Write out the data in full, exactly as shown.
START Source data
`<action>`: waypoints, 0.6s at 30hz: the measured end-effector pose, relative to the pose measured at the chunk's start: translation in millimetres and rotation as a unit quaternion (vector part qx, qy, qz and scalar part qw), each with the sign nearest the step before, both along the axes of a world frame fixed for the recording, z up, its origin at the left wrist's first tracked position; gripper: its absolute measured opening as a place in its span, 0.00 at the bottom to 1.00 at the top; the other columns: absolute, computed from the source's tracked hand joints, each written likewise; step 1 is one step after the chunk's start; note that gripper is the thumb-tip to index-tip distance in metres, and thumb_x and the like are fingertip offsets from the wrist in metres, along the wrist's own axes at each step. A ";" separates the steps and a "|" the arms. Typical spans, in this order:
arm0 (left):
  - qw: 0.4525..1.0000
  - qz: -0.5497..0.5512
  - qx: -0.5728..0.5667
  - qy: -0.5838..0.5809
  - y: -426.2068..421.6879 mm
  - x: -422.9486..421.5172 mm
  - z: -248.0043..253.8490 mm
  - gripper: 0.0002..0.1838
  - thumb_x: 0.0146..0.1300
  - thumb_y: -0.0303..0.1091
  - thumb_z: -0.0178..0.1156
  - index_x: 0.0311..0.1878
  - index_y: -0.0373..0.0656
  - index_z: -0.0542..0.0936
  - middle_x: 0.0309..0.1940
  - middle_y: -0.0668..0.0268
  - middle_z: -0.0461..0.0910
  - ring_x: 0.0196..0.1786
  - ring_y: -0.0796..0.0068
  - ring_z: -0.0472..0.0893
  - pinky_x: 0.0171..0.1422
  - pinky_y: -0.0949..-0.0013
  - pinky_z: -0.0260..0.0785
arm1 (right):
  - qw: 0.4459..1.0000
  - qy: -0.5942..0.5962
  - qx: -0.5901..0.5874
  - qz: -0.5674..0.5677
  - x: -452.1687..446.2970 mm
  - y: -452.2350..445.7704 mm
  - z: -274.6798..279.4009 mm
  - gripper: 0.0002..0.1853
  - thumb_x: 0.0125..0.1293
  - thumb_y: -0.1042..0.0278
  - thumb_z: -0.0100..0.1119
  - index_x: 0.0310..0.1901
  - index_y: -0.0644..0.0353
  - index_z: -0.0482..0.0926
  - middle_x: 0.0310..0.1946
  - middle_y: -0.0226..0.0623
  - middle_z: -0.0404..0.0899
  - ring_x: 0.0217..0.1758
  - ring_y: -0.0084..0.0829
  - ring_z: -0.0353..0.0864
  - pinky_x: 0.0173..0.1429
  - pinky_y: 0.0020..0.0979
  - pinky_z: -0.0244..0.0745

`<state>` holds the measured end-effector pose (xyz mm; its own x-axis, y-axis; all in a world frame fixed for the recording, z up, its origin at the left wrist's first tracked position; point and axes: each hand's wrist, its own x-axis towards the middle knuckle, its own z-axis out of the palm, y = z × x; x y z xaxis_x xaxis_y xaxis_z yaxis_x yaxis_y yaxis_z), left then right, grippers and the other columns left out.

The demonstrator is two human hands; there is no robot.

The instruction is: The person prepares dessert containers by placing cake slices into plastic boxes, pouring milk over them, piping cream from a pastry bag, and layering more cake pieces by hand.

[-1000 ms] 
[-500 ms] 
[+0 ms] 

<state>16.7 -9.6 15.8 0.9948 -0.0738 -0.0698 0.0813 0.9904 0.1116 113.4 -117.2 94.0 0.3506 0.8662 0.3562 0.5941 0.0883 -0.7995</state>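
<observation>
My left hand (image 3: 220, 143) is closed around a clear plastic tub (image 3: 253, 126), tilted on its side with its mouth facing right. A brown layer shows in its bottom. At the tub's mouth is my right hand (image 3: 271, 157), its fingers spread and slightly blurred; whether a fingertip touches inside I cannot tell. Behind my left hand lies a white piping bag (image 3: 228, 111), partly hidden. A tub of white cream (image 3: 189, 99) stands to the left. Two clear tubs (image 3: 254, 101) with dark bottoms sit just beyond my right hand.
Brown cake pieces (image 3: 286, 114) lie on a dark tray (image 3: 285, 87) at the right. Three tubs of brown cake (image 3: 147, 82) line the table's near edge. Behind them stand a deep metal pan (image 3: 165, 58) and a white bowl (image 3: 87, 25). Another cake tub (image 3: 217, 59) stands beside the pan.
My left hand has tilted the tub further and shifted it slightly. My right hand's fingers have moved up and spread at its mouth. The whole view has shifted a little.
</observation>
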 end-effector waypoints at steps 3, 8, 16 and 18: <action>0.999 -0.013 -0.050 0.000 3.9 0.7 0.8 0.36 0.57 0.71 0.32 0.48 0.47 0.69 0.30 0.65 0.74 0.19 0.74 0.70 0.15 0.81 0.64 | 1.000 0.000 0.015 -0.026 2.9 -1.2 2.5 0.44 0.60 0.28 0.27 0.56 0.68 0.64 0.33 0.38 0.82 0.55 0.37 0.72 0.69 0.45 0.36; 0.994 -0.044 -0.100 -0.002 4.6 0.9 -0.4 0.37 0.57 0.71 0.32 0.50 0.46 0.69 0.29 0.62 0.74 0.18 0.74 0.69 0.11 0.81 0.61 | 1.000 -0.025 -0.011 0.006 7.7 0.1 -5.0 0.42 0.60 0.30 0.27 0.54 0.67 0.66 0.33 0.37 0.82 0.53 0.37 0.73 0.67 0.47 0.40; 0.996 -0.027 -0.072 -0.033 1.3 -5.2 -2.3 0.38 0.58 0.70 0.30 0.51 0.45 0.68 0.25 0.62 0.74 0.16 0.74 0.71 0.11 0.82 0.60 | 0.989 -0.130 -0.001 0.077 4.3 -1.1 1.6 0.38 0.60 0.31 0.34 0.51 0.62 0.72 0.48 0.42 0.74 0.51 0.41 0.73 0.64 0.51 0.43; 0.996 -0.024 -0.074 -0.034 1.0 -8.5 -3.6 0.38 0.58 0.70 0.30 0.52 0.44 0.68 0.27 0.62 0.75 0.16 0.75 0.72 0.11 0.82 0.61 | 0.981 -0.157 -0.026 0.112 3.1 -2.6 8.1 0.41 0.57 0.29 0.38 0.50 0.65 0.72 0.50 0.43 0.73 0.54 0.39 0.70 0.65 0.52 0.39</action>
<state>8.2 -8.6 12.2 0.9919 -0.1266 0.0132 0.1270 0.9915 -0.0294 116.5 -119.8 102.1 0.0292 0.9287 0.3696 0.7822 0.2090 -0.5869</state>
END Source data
• **Response area**:
`<action>`: waypoints, 0.6s at 30hz: the measured end-effector pose, relative to the pose measured at the chunk's start: translation in millimetres and rotation as a unit quaternion (vector part qx, qy, qz and scalar part qw), each with the sign nearest the step before, both along the axes of a world frame fixed for the recording, z up, its origin at the left wrist's first tracked position; gripper: its absolute measured opening as a place in its span, 0.00 at the bottom to 1.00 at the top; the other columns: absolute, computed from the source's tracked hand joints, each written likewise; step 1 is one step after the chunk's start; note that gripper is the thumb-tip to index-tip distance in metres, and thumb_x and the like are fingertip offsets from the wrist in metres, along the wrist's own axes at each step. A ";" separates the steps and a "|" the arms. Typical spans, in this order:
arm0 (left):
  - qw: 0.4525..1.0000
  - qz: -0.5497..0.5512
  - qx: -0.5728..0.5667
  - qy: -0.5838..0.5809
  - y: -426.2068..421.6879 mm
  - x: -422.9486..421.5172 mm
  - z: -248.0043..253.8490 mm
  - gripper: 0.0002..0.1838
  - thumb_x: 0.0146..0.1300
  - thumb_y: -0.0303..0.1091
  - thumb_z: -0.0178..0.1156
  - index_x: 0.0311..0.1878
  - index_y: -0.0373..0.0656
  - index_z: -0.0542..0.0936
  - middle_x: 0.0309..0.1940
  - middle_y: -0.0668..0.0268
  - middle_z: -0.0461..0.0910
  - ring_x: 0.0196..0.1786
  - ring_y: -0.0796..0.0068
  - ring_z: -0.0472..0.0893
  - pinky_x: 0.0171..0.1422
  - pinky_y: -0.0949..-0.0013
  - pinky_z: -0.0260..0.0785
arm1 (right):
  - qw: 0.4459..1.0000
  - qy: -0.5942..0.5962
  - qx: -0.5901..0.5874
  - qz: -0.5674..0.5677
  - x: -452.1687..446.2970 mm
  - y: -452.2350..445.7704 mm
  - z: -274.6798..279.4009 mm
  - gripper: 0.0002..0.1853
  - thumb_x: 0.0125..0.1293
  - thumb_y: -0.1042..0.0278
  - thumb_z: -0.0100..0.1119
  - index_x: 0.0310..0.1901
  - index_y: -0.0644..0.0353
  - index_z: -0.0482..0.0926
  - middle_x: 0.0310..0.1946
  - middle_y: -0.0226..0.0623
  - middle_z: -0.0404..0.0899
  - ring_x: 0.0217..0.1758
  - ring_y: -0.0084..0.0829
  - ring_z: -0.0353..0.0864
  - pinky_x: 0.0173..0.1429
  - pinky_y: 0.0020..0.0979
  - pinky_z: -0.0244..0.0745

`<state>` holds the measured end-effector pose (xyz mm; its own x-axis, y-axis; all in a world frame fixed for the recording, z up, its origin at the left wrist's first tracked position; point and axes: each hand's wrist, its own x-axis towards the middle knuckle, its own z-axis out of the palm, y = z × x; x y z xaxis_x xaxis_y xaxis_z yaxis_x yaxis_y yaxis_z), left then right, grippers and the other columns left out.

The demonstrator is two human hands; there is no robot.

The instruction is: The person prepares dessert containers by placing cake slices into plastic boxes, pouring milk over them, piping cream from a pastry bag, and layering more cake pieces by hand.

[-1000 ms] 
[-500 ms] 
[+0 ms] 

<state>16.7 -9.6 15.8 0.9948 -0.0738 -0.0698 0.0813 0.9904 0.1116 113.4 -117.2 94.0 0.3506 0.8662 0.3562 0.5941 0.0883 -0.7995</state>
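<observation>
My left hand (image 3: 220, 143) is closed around a clear plastic tub (image 3: 253, 126), tilted on its side with its mouth facing right. A brown layer shows in its bottom. At the tub's mouth is my right hand (image 3: 271, 157), its fingers spread and slightly blurred; whether a fingertip touches inside I cannot tell. Behind my left hand lies a white piping bag (image 3: 228, 111), partly hidden. A tub of white cream (image 3: 189, 99) stands to the left. Two clear tubs (image 3: 254, 101) with dark bottoms sit just beyond my right hand.
Brown cake pieces (image 3: 286, 114) lie on a dark tray (image 3: 285, 87) at the right. Three tubs of brown cake (image 3: 147, 82) line the table's near edge. Behind them stand a deep metal pan (image 3: 165, 58) and a white bowl (image 3: 87, 25). Another cake tub (image 3: 217, 59) stands beside the pan.
My left hand has tilted the tub further and shifted it slightly. My right hand's fingers have moved up and spread at its mouth. The whole view has shifted a little.
</observation>
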 end-effector waypoints at steps 3, 8, 16 and 18: <action>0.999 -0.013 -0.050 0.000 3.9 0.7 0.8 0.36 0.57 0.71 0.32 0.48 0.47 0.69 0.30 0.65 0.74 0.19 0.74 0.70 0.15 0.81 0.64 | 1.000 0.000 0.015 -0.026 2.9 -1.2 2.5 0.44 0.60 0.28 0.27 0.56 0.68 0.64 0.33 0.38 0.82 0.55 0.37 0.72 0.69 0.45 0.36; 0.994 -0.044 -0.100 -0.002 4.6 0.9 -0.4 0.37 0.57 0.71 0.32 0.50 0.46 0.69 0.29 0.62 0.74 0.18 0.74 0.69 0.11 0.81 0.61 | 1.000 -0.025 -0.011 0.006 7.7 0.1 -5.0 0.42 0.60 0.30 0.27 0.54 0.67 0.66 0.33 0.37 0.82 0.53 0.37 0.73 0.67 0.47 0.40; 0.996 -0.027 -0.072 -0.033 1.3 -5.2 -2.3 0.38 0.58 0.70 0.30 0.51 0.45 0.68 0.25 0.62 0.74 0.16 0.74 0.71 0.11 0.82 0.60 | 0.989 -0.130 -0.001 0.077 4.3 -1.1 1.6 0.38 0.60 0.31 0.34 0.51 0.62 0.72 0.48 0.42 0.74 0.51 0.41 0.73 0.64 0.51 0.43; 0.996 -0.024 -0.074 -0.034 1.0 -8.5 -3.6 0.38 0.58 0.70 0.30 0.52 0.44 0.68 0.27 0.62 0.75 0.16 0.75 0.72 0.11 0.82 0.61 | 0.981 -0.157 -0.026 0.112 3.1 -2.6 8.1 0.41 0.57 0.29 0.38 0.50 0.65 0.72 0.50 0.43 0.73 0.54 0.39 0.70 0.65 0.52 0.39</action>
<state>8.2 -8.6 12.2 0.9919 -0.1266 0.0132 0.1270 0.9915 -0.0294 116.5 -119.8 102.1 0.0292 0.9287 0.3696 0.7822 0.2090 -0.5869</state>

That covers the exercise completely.